Sulfuric acid can dissolve aluminum metal according to the following reaction.
2Al(s)+3H2SO4(aq)→Al2(SO4)3(aq)+3H2(g) Suppose you wanted to dissolve an aluminum block with a mass of 24.4g .
What minimum amount of H2SO4 in grams would you need?
You have the balanced equation. That's always the first step.
Convert 24.4 g Al to mols. mols = grams/molar mass = ?
Using the coefficients in the balanced equation, convert mols Al to mols H2SO4.

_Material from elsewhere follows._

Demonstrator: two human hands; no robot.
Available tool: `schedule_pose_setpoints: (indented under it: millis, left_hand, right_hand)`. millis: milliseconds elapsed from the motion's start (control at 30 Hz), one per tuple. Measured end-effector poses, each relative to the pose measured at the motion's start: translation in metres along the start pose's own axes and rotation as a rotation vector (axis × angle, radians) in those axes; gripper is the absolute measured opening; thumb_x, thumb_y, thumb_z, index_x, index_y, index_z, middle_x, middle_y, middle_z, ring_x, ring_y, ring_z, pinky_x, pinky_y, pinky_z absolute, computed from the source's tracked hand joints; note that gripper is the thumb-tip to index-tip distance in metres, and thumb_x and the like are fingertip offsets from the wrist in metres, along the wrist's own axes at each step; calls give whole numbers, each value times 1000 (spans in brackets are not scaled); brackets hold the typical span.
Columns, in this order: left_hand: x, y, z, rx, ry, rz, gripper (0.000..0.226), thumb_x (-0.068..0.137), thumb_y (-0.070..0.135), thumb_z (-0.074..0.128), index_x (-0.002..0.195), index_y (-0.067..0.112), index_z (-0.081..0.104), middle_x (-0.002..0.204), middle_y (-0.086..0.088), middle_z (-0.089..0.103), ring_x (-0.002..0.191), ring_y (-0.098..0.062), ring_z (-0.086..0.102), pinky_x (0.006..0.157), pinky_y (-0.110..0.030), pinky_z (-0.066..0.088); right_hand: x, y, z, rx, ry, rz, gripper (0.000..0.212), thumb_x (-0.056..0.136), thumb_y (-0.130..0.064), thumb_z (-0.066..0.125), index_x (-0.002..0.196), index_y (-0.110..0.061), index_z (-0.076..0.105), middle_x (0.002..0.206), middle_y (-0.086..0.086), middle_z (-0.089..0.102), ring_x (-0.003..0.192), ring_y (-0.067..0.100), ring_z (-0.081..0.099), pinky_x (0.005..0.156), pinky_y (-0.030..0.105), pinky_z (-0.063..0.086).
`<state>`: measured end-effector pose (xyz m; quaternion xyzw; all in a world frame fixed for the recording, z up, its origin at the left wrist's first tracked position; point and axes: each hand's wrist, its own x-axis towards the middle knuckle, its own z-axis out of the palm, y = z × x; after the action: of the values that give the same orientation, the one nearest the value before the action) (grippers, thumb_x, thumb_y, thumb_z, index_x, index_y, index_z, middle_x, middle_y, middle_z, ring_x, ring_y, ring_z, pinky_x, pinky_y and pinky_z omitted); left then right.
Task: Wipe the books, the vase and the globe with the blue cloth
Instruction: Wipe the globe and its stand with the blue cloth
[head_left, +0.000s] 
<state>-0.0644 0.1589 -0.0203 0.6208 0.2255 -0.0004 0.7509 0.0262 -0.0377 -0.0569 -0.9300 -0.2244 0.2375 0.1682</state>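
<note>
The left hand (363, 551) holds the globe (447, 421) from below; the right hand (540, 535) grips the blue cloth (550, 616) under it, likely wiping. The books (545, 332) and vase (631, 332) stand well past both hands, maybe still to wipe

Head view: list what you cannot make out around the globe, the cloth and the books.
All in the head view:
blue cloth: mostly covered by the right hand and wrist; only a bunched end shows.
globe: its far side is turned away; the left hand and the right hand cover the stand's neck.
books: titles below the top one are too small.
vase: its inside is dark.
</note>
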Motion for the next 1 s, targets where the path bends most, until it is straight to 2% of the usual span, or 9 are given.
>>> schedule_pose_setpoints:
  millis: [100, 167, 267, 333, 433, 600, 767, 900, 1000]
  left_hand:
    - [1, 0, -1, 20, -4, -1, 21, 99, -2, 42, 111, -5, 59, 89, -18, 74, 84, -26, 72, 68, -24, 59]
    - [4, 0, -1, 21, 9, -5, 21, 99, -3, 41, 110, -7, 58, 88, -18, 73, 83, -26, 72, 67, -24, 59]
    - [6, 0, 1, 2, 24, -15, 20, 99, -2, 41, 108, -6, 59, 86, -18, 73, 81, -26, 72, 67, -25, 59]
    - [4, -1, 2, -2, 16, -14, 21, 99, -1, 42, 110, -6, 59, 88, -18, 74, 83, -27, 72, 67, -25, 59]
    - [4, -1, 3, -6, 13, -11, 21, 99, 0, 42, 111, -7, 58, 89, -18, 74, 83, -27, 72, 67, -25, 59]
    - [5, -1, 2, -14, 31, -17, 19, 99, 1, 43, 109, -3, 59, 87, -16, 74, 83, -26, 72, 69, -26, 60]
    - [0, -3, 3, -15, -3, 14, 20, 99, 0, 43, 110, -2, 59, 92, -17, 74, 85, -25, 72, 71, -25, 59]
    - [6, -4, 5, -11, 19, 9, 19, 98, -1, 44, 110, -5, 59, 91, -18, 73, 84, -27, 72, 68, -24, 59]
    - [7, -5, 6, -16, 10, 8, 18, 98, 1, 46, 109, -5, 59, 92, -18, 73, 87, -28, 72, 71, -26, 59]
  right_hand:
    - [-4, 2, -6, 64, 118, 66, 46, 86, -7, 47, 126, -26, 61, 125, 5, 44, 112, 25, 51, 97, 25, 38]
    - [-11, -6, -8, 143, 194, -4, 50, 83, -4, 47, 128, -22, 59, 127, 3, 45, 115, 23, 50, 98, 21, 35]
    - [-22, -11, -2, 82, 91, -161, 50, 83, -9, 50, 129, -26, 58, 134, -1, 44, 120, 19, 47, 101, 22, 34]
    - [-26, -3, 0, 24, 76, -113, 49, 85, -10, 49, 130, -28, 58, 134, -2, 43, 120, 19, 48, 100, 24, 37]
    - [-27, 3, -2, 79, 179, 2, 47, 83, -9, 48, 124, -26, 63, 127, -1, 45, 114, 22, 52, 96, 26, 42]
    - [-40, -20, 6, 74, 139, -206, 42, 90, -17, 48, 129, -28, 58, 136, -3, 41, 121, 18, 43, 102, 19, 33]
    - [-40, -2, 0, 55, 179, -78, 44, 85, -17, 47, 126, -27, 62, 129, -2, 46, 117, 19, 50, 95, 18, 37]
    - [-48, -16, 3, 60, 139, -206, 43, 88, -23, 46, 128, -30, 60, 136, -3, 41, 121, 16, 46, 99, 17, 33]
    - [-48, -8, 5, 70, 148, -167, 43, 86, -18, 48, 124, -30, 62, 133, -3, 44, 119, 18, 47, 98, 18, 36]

Now convert mols H2SO4 to grams. g = mols x molar mass = ?
To determine the minimum amount of H2SO4 needed to dissolve the aluminum block, you need to consider the stoichiometry of the balanced chemical equation, balancing the number of moles of reactants and products.
According to the balanced chemical equation:
2Al(s) + 3H2SO4(aq) → Al2(SO4)3(aq) + 3H2(g)
The stoichiometric ratio between aluminum (Al) and sulfuric acid (H2SO4) is 2:3. This means that for every 2 moles of aluminum, we need 3 moles of sulfuric acid.
First, we need to convert the mass of aluminum (24.4g) to moles:
Mass of Al = 24.4g
Molar mass of Al = 26.98 g/mol (atomic mass of Al)
Number of moles of Al = Mass of Al / Molar mass of Al
Number of moles of Al = 24.4g / 26.98 g/mol ≈ 0.904 mol
Since the stoichiometric ratio between Al and H2SO4 is 2:3, we can determine the moles of H2SO4 required using the ratio:
Number of moles of H2SO4 = (3/2) * Number of moles of Al
Number of moles of H2SO4 = (3/2) * 0.904 mol ≈ 1.356 mol
Finally, we need to convert the moles of H2SO4 to grams using its molar mass:
Molar mass of H2SO4 = 98.09 g/mol (atomic mass of H2SO4)
Mass of H2SO4 = Number of moles of H2SO4 * Molar mass of H2SO4
Mass of H2SO4 = 1.356 mol * 98.09 g/mol ≈ 133.19 g
Therefore, the minimum amount of H2SO4 needed to dissolve the aluminum block with a mass of 24.4g is approximately 133.19 grams.